> _What needs to be done_
Retype, exactly as they appear below, the lines between the line holding "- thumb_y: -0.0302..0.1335" and the line holding "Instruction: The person", both ends included.

> _Record extracts_
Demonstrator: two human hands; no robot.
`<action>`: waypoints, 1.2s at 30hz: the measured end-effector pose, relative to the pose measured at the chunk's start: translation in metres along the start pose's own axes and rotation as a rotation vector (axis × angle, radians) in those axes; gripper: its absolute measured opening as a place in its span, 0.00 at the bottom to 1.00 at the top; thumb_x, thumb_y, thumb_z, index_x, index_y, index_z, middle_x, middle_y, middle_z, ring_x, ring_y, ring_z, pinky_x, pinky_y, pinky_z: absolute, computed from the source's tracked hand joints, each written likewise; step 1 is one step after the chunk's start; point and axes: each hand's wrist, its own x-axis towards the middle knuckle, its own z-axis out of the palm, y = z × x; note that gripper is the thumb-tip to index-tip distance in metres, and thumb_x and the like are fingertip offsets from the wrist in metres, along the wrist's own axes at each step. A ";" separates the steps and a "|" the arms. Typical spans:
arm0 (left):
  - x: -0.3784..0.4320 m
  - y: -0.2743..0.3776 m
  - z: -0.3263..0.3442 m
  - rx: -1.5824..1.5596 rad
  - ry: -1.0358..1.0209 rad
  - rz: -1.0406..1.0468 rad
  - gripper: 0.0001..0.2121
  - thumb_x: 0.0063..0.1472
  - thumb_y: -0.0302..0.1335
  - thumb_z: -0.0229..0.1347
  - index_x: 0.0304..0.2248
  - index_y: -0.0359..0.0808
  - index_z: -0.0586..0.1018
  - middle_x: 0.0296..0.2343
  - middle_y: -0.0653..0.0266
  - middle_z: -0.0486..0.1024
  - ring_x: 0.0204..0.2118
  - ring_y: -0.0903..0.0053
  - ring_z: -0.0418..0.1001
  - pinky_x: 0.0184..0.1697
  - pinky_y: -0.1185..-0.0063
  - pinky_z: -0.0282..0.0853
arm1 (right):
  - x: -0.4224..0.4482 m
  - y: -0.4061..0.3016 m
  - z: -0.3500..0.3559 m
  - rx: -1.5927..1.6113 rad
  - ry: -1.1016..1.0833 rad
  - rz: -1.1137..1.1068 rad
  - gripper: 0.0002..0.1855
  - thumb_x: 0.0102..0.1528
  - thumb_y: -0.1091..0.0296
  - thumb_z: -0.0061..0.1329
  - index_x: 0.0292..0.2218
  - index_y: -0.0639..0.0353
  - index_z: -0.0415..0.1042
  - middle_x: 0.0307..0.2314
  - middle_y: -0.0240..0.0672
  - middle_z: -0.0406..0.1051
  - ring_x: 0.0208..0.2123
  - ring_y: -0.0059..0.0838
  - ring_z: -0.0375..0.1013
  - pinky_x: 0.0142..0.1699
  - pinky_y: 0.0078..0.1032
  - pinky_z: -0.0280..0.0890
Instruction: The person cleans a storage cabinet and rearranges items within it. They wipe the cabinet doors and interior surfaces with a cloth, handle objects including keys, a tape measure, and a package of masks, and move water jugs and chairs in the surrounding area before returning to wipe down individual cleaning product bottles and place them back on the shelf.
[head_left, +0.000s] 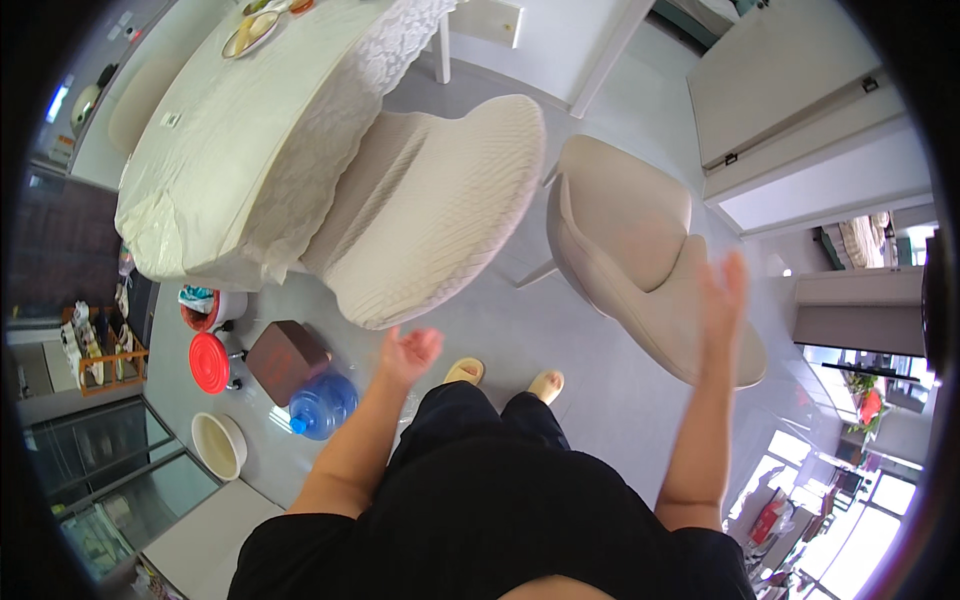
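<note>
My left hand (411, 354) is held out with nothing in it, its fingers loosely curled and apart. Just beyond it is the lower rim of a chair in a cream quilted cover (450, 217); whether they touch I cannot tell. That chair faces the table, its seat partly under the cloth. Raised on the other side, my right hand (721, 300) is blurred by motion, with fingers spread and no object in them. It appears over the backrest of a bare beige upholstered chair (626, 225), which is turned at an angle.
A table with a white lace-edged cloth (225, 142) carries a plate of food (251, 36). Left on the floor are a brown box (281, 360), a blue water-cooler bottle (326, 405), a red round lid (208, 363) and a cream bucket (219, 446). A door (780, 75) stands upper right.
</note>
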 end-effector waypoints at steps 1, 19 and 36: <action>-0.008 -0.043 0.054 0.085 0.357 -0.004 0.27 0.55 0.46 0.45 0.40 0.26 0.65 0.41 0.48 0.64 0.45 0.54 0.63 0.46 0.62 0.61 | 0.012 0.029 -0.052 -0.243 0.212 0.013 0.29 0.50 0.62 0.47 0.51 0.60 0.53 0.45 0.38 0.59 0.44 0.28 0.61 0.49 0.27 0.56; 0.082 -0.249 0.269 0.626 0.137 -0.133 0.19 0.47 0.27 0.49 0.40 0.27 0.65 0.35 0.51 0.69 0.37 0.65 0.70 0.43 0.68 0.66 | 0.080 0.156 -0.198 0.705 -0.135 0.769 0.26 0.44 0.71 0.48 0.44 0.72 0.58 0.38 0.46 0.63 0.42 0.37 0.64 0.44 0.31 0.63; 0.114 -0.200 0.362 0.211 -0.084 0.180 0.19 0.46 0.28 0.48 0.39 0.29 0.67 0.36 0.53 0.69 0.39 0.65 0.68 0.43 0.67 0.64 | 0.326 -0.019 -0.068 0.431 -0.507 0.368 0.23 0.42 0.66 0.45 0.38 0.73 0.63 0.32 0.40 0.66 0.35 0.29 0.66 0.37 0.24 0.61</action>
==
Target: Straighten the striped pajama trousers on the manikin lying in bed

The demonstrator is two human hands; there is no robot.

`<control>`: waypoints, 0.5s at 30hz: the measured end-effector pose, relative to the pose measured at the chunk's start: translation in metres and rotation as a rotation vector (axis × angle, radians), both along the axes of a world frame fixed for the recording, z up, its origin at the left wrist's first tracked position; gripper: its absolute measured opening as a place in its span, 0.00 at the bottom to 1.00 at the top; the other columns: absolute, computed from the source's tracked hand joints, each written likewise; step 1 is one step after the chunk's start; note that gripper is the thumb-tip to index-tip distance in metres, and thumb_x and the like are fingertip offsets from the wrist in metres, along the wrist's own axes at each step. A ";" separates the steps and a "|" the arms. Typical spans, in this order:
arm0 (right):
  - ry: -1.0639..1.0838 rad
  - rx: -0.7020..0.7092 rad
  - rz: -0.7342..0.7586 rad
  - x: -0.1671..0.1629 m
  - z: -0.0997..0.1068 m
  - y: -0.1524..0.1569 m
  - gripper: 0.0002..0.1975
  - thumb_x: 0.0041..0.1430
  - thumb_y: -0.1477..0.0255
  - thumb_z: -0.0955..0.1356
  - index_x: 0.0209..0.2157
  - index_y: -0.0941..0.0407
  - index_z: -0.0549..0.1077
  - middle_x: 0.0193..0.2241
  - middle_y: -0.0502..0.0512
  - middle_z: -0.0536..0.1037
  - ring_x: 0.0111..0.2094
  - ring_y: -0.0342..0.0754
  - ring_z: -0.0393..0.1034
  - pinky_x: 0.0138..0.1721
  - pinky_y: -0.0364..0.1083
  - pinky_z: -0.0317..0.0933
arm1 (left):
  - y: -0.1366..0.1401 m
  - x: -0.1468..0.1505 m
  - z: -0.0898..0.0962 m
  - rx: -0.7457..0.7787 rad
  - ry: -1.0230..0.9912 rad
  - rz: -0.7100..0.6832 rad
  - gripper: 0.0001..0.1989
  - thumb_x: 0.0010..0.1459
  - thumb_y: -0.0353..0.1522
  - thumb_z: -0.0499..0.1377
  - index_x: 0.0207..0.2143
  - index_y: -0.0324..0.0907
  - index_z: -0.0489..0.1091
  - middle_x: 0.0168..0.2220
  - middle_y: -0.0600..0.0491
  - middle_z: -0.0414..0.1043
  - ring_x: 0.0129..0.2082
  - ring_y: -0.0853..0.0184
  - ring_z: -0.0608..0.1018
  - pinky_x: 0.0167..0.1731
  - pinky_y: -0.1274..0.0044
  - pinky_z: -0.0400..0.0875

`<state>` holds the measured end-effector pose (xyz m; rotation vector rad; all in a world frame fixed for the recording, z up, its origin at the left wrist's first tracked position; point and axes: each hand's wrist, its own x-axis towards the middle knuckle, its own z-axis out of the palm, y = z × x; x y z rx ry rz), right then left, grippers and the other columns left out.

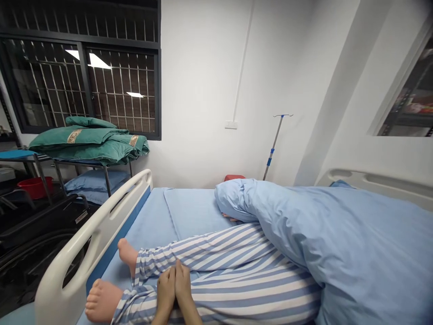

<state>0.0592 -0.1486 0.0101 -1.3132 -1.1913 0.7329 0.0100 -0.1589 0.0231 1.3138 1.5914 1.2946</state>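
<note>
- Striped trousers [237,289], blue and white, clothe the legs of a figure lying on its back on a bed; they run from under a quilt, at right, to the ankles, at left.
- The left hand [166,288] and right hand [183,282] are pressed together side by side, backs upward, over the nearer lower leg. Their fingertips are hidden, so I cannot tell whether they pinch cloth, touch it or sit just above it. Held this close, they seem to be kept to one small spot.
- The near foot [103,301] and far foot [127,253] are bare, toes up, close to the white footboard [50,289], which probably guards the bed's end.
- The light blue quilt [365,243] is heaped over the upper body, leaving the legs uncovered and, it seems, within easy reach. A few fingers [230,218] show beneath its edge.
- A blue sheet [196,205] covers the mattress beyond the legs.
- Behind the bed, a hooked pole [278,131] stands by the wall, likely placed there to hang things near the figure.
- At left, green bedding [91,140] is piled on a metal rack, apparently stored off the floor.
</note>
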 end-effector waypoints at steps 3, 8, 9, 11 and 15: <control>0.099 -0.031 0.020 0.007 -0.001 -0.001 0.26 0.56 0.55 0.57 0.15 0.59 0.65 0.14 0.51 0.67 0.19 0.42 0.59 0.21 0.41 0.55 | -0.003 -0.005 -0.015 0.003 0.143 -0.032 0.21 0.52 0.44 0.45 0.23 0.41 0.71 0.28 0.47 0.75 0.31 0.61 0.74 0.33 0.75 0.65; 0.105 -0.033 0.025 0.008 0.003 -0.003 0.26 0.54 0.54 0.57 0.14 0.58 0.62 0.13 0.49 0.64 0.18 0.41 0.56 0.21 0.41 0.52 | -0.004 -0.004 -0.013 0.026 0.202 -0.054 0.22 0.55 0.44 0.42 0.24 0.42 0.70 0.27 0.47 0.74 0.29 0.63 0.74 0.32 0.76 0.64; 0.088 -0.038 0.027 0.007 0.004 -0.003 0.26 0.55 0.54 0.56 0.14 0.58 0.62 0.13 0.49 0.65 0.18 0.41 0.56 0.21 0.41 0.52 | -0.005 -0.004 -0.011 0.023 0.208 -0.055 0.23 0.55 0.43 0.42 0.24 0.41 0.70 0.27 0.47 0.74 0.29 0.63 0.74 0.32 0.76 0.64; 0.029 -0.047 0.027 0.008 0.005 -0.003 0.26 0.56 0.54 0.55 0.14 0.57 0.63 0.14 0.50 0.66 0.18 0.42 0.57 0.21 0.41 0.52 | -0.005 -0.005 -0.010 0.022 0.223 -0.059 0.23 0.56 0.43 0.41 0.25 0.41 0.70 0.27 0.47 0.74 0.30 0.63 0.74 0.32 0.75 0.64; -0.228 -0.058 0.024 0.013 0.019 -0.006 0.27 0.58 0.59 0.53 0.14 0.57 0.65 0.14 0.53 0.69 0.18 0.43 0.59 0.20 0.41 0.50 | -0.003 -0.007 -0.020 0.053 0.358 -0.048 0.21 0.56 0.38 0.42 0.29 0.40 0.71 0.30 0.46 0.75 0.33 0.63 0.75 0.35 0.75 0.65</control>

> _The answer_
  - thumb_y: -0.0302..0.1335
  - thumb_z: -0.0229..0.1347
  - index_x: 0.0304..0.2248
  - index_y: -0.0359..0.0808
  - index_z: -0.0586..0.1018
  - middle_x: 0.0296..0.2343
  - middle_y: -0.0653..0.0266
  - middle_z: -0.0486..0.1024
  - ring_x: 0.0204..0.2118
  - ring_y: -0.0903..0.0053
  - ring_z: -0.0418..0.1001
  - pinky_x: 0.0184..0.1697
  - pinky_y: -0.1185..-0.0063
  - pinky_z: -0.0282..0.0853
arm1 (right):
  - x: -0.4224..0.4482 m
  - y: -0.4061..0.3016 m
  - z: -0.3500..0.3559 m
  - rx: -1.5927..1.6113 rad
  - ry: -1.1016..1.0833 rad
  - rz: -1.1137..1.1068 rad
  - gripper: 0.0002..0.1855
  - thumb_x: 0.0102..0.1528
  - thumb_y: -0.1091..0.0296
  - thumb_z: -0.0061..0.1329
  - index_x: 0.0292..0.2218
  - index_y: -0.0639..0.0353
  - index_z: -0.0415..0.1042
  - middle_x: 0.0307..0.2314
  - middle_y: -0.0240..0.0672
  - middle_z: -0.0406..0.1051
  - ring_x: 0.0208..0.2123
  - ring_y: -0.0059..0.0838
  - ring_z: -0.0375..0.1013
  - pinky_x: 0.0142..0.1699
  - pinky_y: 0.0078..0.1032
  - pinky_z: -0.0280..0.0890
Instruction: The person cleans a storage cabinet and rearranges items within it. They wipe the cabinet doors and interior surfaces with a cloth, handle objects including keys, a tape measure, and a package of masks, and move water jugs and chairs in the surrounding area before returning to wipe down individual cleaning product bottles and place them back on the shelf.

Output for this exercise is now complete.